Capítulo 1 - The conversation of hearts!


Pov. Lexa.

Coração, motivo da nossa existência? Uma definição precisa seria:

O coração humano é um órgão do sistema circulatório localizado na cavidade torácica, com posição central levemente deslocada para a porção esquerda do peito. É formado por músculo cardíaco estriado (miocárdio), apresentando massa compreendida entre 300 a 400 gramas em pessoas adultas.

Já para os apaixonados é o símbolo do amor, um local sagrado no qual se guarda a pessoa amada. Para mim? É a única coisa que tenho em comum com os humanos, um órgão do qual necessito para minha sobrevivência. Além de ser uma das principais ferramentas para minha alimentação, sem ele, sem sangue. Sem sangue, sem alimento.

Em um movimento quase imperceptível me arrumo na poltrona enquanto finjo respirar ao ler uma revista. Tinha demorado quase uma década para aperfeiçoar minha falsa respiração que parecia bem convincente. Meus ouvidos captam todos os sons possíveis e impossíveis a um humano e me concentro para ouvir o necessário. O bater dos corações.

Posso com certeza afirmar que esse era o meu som preferido no mundo. O pequeno ritmo que fazia ser a melhor harmonia que já tinha ouvido. Estava sendo mais uma bela tarde de verão, mais do que eu poderia pedir em tempos. Ouço dois bater de corações mais rápidos. Me concentro em ambos e é como se estivessem em uma conversa intima na qual eu estava interessada. Franzo a sobrancelha em esforço, mas uma risada me impede. Uma maldita risada soava tão alto em meus ouvidos que me irrito.

Em questão de segundos estou na janela a procura da dona dessa risada que estava me irritando. Meus olhos correm pelo jardim do campus até parar em um pequeno grupo de jovens sentados próximo a uma árvore. A risada ecoa mais uma vez e consigo ver a loira que ri. Fecho os olhos procurando me concentrar no bater do coração, mas é impossível. A risada está lá mais uma vez. Sem me conter desço cautelosa pelas escadas e sigo em direção ao jardim.

No momento em que os jovens colocam os olhos em mim se calam, no entanto, a loira está de costa. Percebendo que seus amigos pararam de rir ela se vira para mim ainda sentada e levanta os olhos para conseguir me ver. Não me dou ao trabalho de olha-la e digo:

- Podem fazer menos barulho?

- Desculpe Srta. Woods, não sabíamos que estávamos falando tão alto – O garoto que reconheço de uma aula minha diz.

A garota loira que era o real motivo de eu estar aqui se levanta agora me encarando. Seus olhos azuis desafiadores me fitam antes de dizer:

- É sério que você nos ouviu de lá de dentro?

A garota mostra o prédio com a cabeça e eu a estudo por alguns segundos. Ela não era dali e ela não era aluna, a garota fez uma observação que normalmente os humanos não fazem. Os humanos não prestam atenção nesses pequenos detalhes, como o fato de eu estar longe o suficiente para não os ouvir.
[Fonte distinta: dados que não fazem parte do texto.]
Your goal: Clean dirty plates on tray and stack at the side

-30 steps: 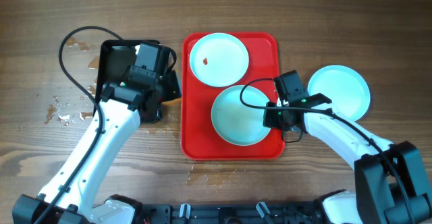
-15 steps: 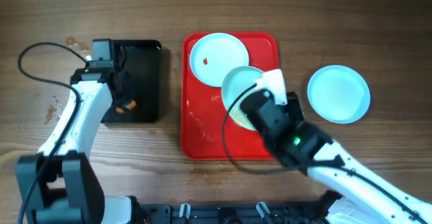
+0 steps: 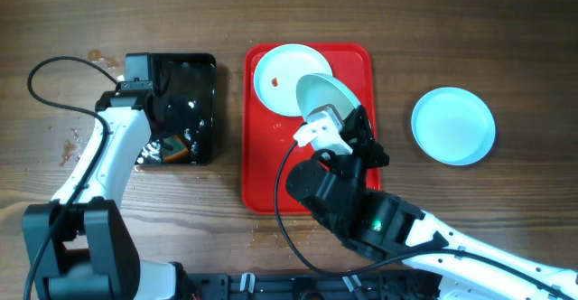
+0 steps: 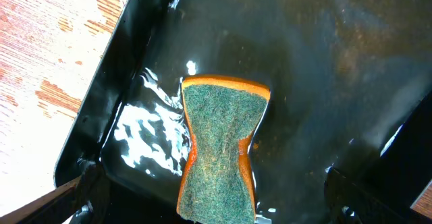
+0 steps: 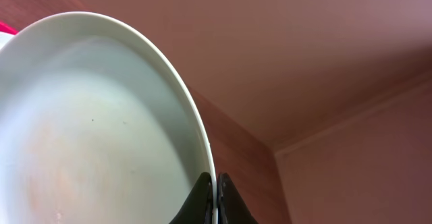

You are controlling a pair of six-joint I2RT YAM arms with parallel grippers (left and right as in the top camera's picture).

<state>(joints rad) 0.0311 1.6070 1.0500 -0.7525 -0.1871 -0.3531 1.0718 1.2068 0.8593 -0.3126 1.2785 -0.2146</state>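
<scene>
The red tray [image 3: 269, 175] lies mid-table. One plate [image 3: 287, 72] rests at its far end with a small red smear [image 3: 275, 82]. A second plate [image 3: 323, 94] is lifted off the tray and tilted on edge, with my right gripper [image 5: 214, 198] shut on its rim; its inner face [image 5: 94, 129] fills the right wrist view. A third plate [image 3: 452, 125] sits on the table to the right of the tray. My left gripper [image 4: 214, 187] hangs open over a green-and-orange sponge [image 4: 219, 143], which lies loose in water between the fingers.
A black tray [image 3: 194, 79] holding water stands left of the red tray, with the sponge [image 3: 173, 147] at its near end. Water drops [image 3: 81, 146] wet the wood left of it. My right arm [image 3: 379, 223] rises large over the near right.
My left gripper has opened and let go of the sponge in the black tray. My right arm has lifted the plate off the red tray and tipped it up.
</scene>
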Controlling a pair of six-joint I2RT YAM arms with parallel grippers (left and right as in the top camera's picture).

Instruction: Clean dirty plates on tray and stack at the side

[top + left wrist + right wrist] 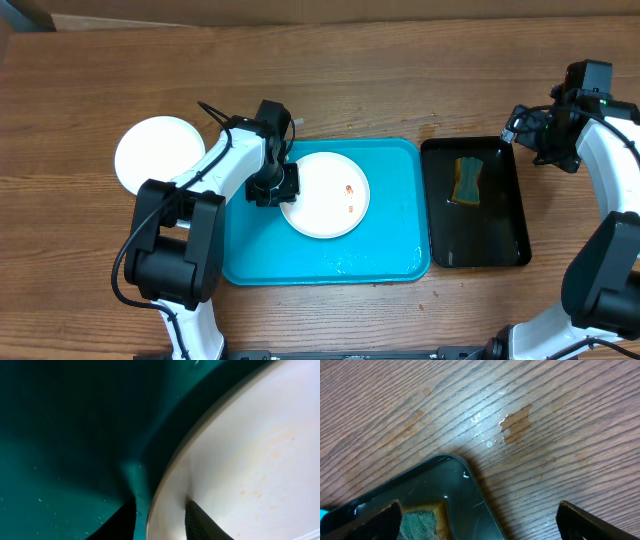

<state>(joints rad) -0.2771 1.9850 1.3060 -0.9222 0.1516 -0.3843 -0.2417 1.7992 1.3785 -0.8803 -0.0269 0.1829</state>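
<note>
A white plate (pixel 325 195) with small reddish smears lies on the turquoise tray (pixel 390 262). My left gripper (pixel 283 188) is at the plate's left edge. In the left wrist view its fingers (pixel 160 515) are narrowed across the plate (pixel 250 460) rim, one on the plate's top and one on the tray (pixel 60 435) side. A second white plate (pixel 158 152) lies on the table left of the tray. No yellow-green plate is in view. My right gripper (pixel 537 135) is open and empty above the table, by the black tray's far right corner.
A narrow black tray (pixel 478 245) stands right of the turquoise tray and holds a yellow-green sponge (pixel 467 180). The right wrist view shows its corner (pixel 455 485), the sponge (pixel 420 522), and wet spots on the wood (pixel 515 425).
</note>
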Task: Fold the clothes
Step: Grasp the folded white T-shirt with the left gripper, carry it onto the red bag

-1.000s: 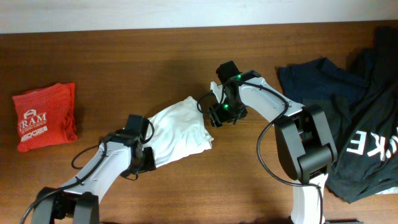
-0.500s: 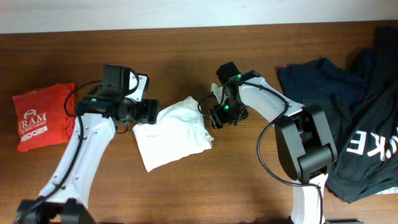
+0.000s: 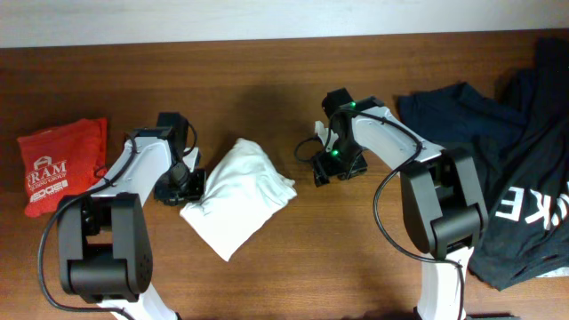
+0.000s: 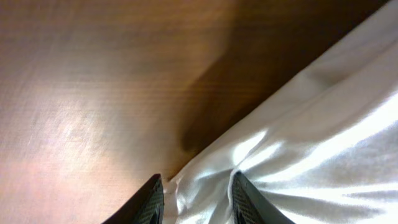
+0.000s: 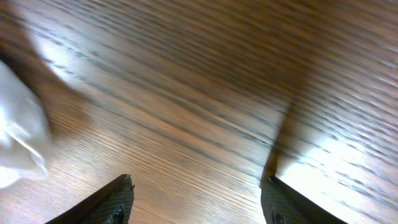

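The white T-shirt (image 3: 240, 191) lies folded in a rumpled bundle on the wooden table, its graphic hidden. My left gripper (image 3: 188, 185) is at the bundle's left edge. In the left wrist view its fingers (image 4: 198, 199) are closed on a bunched fold of the white cloth (image 4: 298, 143). My right gripper (image 3: 322, 171) hovers over bare wood just right of the shirt, apart from it. Its fingers (image 5: 196, 199) are wide open and empty. Only a corner of the white shirt (image 5: 18, 143) shows at the left edge of the right wrist view.
A small folded red shirt (image 3: 62, 166) with white print lies at the far left. Dark navy garments (image 3: 480, 124), one with white lettering (image 3: 524, 206), are heaped at the right edge. Bare wood (image 3: 267, 89) lies behind the shirt.
My left arm has swung round to the shirt's left edge. The bundle has shifted left and down and turned. My right gripper has drawn a little right, off the shirt.
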You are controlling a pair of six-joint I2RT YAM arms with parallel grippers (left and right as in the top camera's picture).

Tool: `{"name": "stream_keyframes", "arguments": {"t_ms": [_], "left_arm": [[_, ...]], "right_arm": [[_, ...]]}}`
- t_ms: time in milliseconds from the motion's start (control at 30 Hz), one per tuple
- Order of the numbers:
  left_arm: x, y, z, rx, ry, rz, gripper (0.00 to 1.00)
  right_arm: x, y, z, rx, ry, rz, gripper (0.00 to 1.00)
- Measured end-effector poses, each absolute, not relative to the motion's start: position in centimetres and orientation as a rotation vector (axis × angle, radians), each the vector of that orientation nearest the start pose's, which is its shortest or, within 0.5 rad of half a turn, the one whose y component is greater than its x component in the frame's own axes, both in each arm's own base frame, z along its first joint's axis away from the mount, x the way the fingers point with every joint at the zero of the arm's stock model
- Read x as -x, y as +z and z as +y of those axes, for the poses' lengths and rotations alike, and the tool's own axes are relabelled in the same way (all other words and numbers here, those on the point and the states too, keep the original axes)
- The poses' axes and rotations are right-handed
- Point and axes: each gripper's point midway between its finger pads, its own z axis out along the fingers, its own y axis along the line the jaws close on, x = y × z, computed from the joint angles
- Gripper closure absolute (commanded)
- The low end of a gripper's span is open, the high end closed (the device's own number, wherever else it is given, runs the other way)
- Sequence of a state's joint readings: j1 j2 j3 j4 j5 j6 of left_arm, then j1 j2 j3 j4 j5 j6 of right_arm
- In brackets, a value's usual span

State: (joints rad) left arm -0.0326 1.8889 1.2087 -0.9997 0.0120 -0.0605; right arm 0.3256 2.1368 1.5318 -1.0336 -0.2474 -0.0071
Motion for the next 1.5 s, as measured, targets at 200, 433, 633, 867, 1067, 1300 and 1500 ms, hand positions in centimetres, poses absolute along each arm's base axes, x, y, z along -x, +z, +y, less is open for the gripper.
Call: {"name": "stream_keyframes", "arguments": {"t_ms": [200,433,633,867,1067,1300,1500], "left_arm": [[-28.1,2.0,-1.3,0.257,-0.041,3.334,0.26],[-38.6,11.1,-5.0,-0.147,-0.346,2.804,0.06],[-39.9,4.6,-8.0,-0.488,-0.595,2.787,0.07],[-38.0,1.5,-9.9,-0.529,-0.912,2.805,0.53],[-36.4,0.0,-11.5,-0.491,-1.111,2.838,0.99],[-41.3,3.2,-6.6,-0.383,-0.848,2.875,0.99],[-47.5,11.9,5.6,-0.003,-0.236,2.756,1.00]], "right_arm": [[-34.8,0.6,15.2,0.483,0.372,3.200,0.30],[-34.7,0.6,15.2,0.479,0.371,3.206,0.29],[-34.4,0.6,15.1,0.480,0.369,3.217,0.29],[-34.4,0.6,15.1,0.479,0.368,3.218,0.29],[-34.4,0.6,15.0,0.478,0.363,3.221,0.29],[-34.3,0.6,15.0,0.479,0.362,3.226,0.29],[-34.0,0.6,14.9,0.479,0.355,3.238,0.29]]}}
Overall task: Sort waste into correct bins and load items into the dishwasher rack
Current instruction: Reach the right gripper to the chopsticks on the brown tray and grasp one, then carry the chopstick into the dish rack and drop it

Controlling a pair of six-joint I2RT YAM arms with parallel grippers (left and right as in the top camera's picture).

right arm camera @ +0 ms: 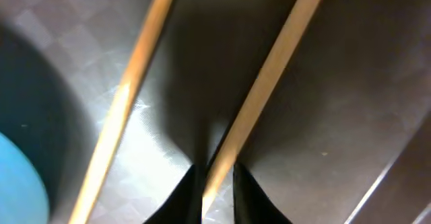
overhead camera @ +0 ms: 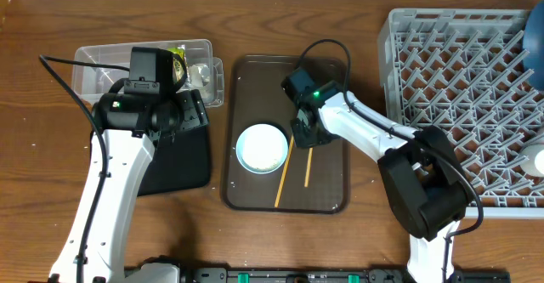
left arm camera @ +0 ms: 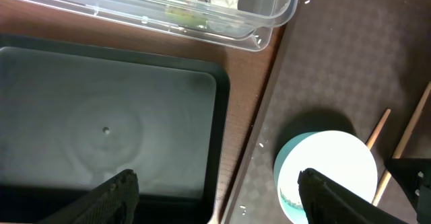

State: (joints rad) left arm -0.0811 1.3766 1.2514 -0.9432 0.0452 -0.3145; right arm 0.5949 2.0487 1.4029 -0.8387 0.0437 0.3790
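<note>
Now, right tool (right arm camera: pixel 217 183) pinching one chopstick (right arm camera: pixel 269 76), second chopstick (right arm camera: pixel 128 96) and bowl (overhead camera: pixel 262 147) close beside, left tool (left arm camera: pixel 225 197) spread over black tray (left arm camera: pixel 101 116)

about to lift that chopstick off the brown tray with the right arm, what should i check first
1. Grip: the right gripper is closed on the outer chopstick, the one farther from the bowl: ok.
2. One stick only: the inner chopstick lies apart, outside the fingers: ok.
3. Bowl clearance: the bowl sits beside the grip and does not touch it: ok.
4. Other arm: the left gripper is open and empty over the black tray, off the path: ok.
5. Target: the dishwasher rack shows bare grid on its near side: ok.
6. Whether the grip is firm enough to hold during the lift: cannot tell.
</note>
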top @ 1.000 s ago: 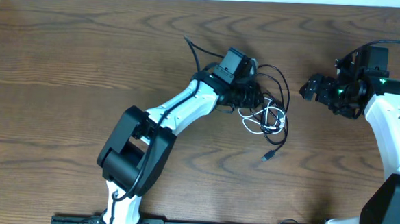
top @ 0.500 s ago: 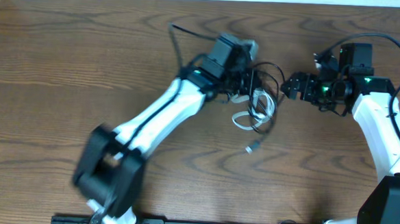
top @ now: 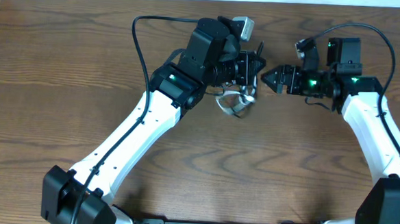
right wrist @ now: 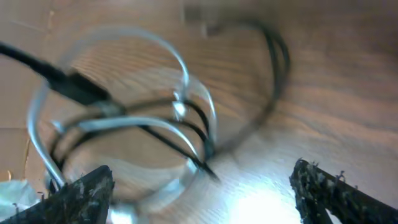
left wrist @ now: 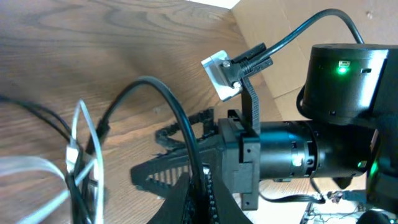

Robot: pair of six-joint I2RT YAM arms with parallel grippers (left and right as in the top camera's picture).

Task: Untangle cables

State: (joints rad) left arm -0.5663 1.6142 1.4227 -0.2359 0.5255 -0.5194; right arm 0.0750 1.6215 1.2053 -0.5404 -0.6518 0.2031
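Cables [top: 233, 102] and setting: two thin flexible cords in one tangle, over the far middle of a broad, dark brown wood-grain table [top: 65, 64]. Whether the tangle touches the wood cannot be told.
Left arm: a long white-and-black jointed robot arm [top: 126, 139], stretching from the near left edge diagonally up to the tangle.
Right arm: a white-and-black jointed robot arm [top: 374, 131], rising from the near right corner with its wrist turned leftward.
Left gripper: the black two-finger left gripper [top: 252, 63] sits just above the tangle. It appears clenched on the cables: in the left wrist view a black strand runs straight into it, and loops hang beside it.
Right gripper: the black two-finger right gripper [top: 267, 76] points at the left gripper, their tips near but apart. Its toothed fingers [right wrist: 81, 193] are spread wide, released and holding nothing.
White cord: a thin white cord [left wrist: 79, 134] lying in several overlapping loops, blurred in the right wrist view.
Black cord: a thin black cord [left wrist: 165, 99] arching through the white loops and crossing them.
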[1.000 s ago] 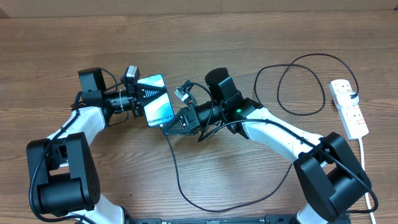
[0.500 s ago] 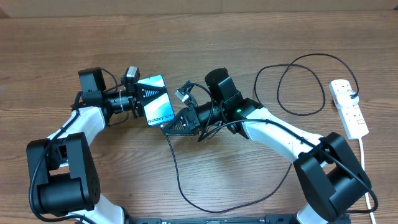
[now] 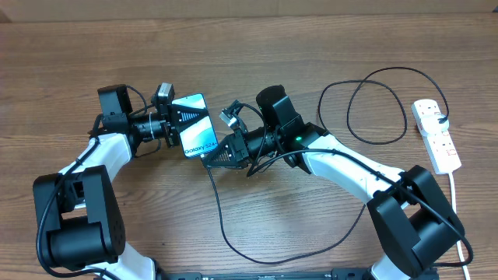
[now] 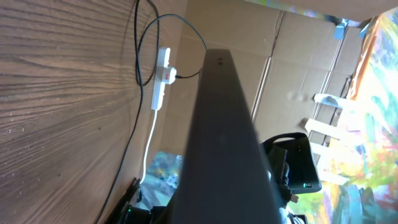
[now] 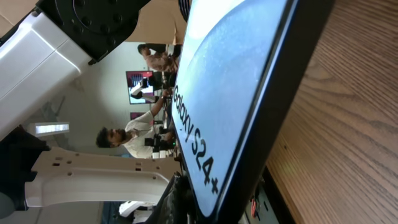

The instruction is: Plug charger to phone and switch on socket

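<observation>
The phone [image 3: 194, 128] is held tilted above the table, its blue screen up and the "Galaxy S24" end toward my right arm. My left gripper [image 3: 177, 124] is shut on its far side; the left wrist view shows only the phone's dark edge [image 4: 224, 137]. My right gripper [image 3: 210, 158] sits at the phone's lower short edge, shut on the charger's tip, which is hidden between the fingers. The phone's screen fills the right wrist view [image 5: 230, 93]. The charger cable [image 3: 222, 225] hangs from the gripper and loops along the table to the white socket [image 3: 436, 136] at the right edge.
The charger cable makes a large loop [image 3: 381, 105] just left of the socket. The socket's white cord [image 3: 456, 202] runs toward the front edge. Both arm bases stand at the front of the wooden table [image 3: 272, 47].
</observation>
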`<state>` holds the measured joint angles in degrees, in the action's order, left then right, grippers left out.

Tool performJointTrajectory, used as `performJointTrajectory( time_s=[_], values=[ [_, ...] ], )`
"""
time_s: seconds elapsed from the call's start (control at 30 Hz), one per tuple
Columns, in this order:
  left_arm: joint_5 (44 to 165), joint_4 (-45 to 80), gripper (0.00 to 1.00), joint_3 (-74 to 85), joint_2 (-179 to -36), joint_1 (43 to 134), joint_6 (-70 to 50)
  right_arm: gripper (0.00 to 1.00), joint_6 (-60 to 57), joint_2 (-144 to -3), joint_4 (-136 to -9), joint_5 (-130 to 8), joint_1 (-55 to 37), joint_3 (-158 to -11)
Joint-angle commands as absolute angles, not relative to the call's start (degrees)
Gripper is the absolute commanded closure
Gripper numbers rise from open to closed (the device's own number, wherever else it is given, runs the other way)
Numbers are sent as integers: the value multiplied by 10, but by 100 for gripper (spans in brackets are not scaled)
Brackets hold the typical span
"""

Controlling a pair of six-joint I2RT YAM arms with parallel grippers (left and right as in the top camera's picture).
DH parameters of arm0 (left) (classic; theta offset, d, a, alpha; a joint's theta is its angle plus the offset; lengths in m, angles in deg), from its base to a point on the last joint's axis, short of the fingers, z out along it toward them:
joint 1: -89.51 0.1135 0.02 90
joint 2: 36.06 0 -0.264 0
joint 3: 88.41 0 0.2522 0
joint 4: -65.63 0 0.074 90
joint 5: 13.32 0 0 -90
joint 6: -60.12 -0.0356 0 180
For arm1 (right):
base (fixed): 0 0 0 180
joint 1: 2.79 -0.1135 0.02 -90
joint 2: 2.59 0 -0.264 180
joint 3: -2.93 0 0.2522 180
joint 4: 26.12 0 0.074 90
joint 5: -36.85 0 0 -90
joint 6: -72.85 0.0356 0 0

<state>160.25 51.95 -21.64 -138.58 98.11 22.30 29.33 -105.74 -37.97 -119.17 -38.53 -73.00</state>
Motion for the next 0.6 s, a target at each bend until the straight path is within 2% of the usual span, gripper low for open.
performJointTrajectory(
  time_s=[0.0,0.57],
  values=[
    [1623,521,96,-204,-1368,976,228,96,294,-1055,-378,-1170,-387,-743],
    [1634,524,96,-204,-1368,976,228,96,294,-1055,-378,-1170,-371,-743]
  ],
)
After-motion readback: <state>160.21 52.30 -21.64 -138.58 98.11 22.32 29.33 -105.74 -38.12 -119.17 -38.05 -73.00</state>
- Não te conheço, é aluna nova? – Pergunto ignorando sua pergunta.

- Você não me respondeu, mas não eu não sou aluna nova. – A garota responde.

- Sim, é sério, digamos que tenho uma boa audição.

- Mais do que boa eu diria, enfim, me chamo Clarke – A loira que agora eu sabia seu nome me estende a mão, os jovens que tinham se levantado estavam apreensivos. Educadamente eu aperto a mão da garota e sua vitalidade me atinge em cheio ao tocar sua pele quente macia e bem, viva. – Bom Srta. Woods se me lembro, me desculpe pelo incomodo, a culpa foi inteiramente minha, por favor não culpe os jovens. Eu só estava me enturmando.

Ela me lança um sorriso delicado e eu só faço um aceno concordando com a cabeça. Clarke então se despede de mim e dos jovens saindo do campus em seguida. Eu pensativa observo-a se afastar, se ela não era uma aluna o que fazia ali se enturmando com os alunos?

Volto para minha sala e respectivamente para minha poltrona, me concentro para voltar a ouvir o diálogo que acontecia entre os corações, porém não consegui concentração necessária. Tinha um outro som tomando conta da minha mente.